* [Try it]: Each line from the top of the listing down to and including the line with "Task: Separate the" must be duplicated exactly; pictures are to be skipped.

* [Collected data]:
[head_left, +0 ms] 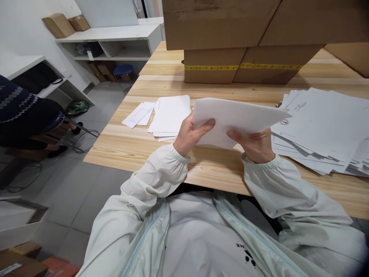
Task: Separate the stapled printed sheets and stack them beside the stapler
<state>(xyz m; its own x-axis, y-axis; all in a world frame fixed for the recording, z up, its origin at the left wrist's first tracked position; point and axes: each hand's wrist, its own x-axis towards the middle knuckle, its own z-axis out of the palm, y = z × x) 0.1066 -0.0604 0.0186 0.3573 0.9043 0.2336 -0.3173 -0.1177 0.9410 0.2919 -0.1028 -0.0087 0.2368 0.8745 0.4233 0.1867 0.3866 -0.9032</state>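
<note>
Both hands hold one white sheaf of paper (236, 119) above the near part of the wooden bench (138, 148). The left hand (188, 134) grips its left near corner, thumb laid on top of the sheets and fingers tucked underneath. The right hand (255, 144) takes the near edge further right, its thumb also pressed on top, the other fingers hidden below. The sheaf lies nearly flat, tilted a little, its far right corner reaching over towards a wide, loosely fanned spread of printed sheets (323, 127) that covers the right side of the bench. Whether the sheaf touches that spread is hard to tell from this angle.

Just left of the left hand rests a smaller stack of blank sheets (171, 113), and beside it, further left, a few narrow white slips (138, 114) lie flat on the wood. At the far side of the bench stand stacked cardboard boxes (239, 38), the lower ones bound with yellow tape.

The person wears a pale zip jacket with elastic cuffs. To the far left, off the bench, another person in a dark patterned sweater (20, 107) sits near the floor cables. White shelving (115, 42) stands against the far wall, with two small cardboard boxes on top and a blue stool (123, 70) in front.
</note>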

* [Exercise answer]:
[head_left, +0 ms] 
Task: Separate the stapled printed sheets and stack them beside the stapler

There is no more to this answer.